I've covered the basics of aquarium keeping so many times, most often in Freshwater & Marine Aquarium magazine, that you might think that I would tire of it and just think that I was repeating myself and didn't have anything better to talk about. Well, that's one opinion, but not mine. I consider basics as not just the most important part of successful tropical fish keeping, but as a general part of your personal behavior that you are going to have to cultivate all of your life. Infatuation with aquariums is similar to puppy love. After a while, it passes and other things take over. In the case of tropical fish, those other things can result in your fish becoming sick or dying. It's OK to have a short affairs with a fish tank, but all I ask is that whatever kind of affair you have, you make it humane and something to build on later in life, not to forget and never get near again. Yet, I have to admit, even after failures and disappointments, time does heal many of us, and we get the itch once again to try our hand at cichlids, Koi, tetras, catfish, marine organisms, etc. But it's that first-time itch I would like to discuss this month, and how to scratch it properly without breaking the bank, and most ever so most importantly, without killing your fish. The comments that follow can also be appreciated by more experienced fishkeepers, and if you do have any feedback, please send it on at email@example.com.

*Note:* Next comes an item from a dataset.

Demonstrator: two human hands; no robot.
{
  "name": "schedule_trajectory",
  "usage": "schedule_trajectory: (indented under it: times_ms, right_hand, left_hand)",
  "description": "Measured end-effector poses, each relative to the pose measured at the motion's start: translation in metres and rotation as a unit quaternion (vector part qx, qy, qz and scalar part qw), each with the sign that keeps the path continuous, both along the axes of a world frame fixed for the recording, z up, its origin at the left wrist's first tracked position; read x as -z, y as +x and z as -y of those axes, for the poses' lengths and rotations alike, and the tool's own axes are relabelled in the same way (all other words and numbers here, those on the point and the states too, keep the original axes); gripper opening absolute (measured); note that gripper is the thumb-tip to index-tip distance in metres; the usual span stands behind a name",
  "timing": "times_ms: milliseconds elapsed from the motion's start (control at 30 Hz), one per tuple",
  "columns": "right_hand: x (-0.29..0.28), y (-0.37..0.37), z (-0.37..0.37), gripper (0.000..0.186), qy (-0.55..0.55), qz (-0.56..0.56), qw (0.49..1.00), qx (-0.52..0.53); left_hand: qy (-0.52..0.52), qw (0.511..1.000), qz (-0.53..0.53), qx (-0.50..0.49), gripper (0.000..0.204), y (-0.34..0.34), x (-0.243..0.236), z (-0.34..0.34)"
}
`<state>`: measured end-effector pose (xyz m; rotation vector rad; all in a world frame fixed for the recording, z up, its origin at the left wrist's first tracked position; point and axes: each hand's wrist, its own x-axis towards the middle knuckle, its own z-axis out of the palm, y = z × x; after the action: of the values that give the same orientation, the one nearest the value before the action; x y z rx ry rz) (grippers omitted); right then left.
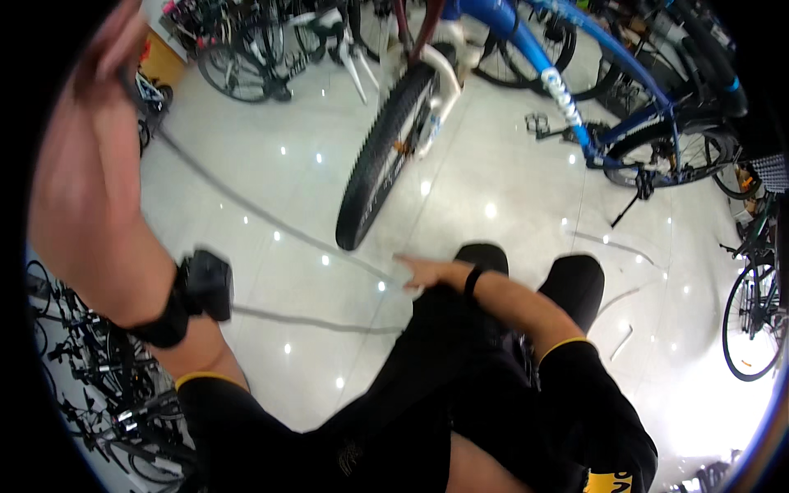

Keeping an aquarium properly might be compared to handling a rifle. To do it properly, you should get instruction from a professional, practice with him/her, grow more confident in your ability, then go out and buy a gun (in our case, an aquarium) of your own. Unfortunately, for some strange cosmic reason, we don't have professional organizations that are very well known, that serve as a stepping stone from our front door to the fish of our dreams. We don't have, or just as bad, don't realize that we have, local organizations that advertise, sponsor, teach and tour, unless you speak of public and certain private aquariums. By and large, the potential and actual fish buyer/raiser is left on his/her own, to buy whatever fancies the mood, and to take whatever consequences that come with this unregulated practice. OK, then, how do we circumvent this situation and make it so that when we do decide to buy fish and place them into an aquarium, that we are doing the right thing for all fish concerned? Or rather, what are the actual basics?
First, appreciate the fact that fish have their own individual water needs. After all, considering that some fish come from Africa, some from South America, some from Southeast Asia, others from North America, and so on, you can well and correctly imagine that the waters in these diverse geographic locations are indeed different. So why is it, or rather, how is it, that many species from such varied locations on this planet are able to co-exist in the same tank?
The secret is that while they have their own individual water requirements, many times those requirements are so close, or not so different, that they can easily be placed together. So you can have a native Southeastern Mexico platy, Xiphophorus variatus var. found in the same tank as a Thai Three-spot gourami (Trichogaster trichopterus). Keeping in mind, unlike many aquarists, that the platy, swordtail and molly all need somewhat brackish water to do their best (even to survive depending on water conditions). Into the same tank you might also place a Archocentrus nigrofasciatus (Convict cichlid). If you did the latter, you would be inviting trouble. The convict is aggressive and likes to tear up the tank from time to time. Too, you could be considering angelfish, but don't know how to raise them properly. So you decide to take a chance.
Please don't! Don't take chances with aquarium fish. This is perhaps the basic of all basics in aquarium keeping. If you do not know whether or not the fish you are considering is compatible with the water and other fish in your tank, or much worse, if you don't even really know what kind of fish it is, you may have no business considering buying it until you find out for sure. And where do you find out? From experienced aquarium keepers or staff at public aquariums. Libraries and books are also useful, but they often don't provide the kind of advice and warning that you really need before you take the plunge. Some basic questions you should be asking the retailer and the experienced hobbyist before you buy are: (1) is this fish compatible with my water conditions (pH, temperature, hardness, salinity, etc.) (2) is this fish compatible with other fish I have or will place in my aquarium? If not, what are the limitations and what do you need to do to preserve the health of all fish, some of which are basically not compatible but which are being kept together anyhow?
Even many intermediate level fishkeepers might not be able to answer some of these questions. I have known others, and done so myself, who thought they were doing the right thing but were not in terms of handling fish, in terms of placing them with other fish, and in terms of upkeep of general water conditions. To be successful in aquarium basics, and thus in aquarium keeping, you need to keep educating yourself - not from direct experience only, which is a toss-up on whether it's harder for the fish or the fishkeeper! - but by, as said, visiting aquariums, talking and working with more experienced fishkeepers, and from dabbing into keeping species tanks and community tanks.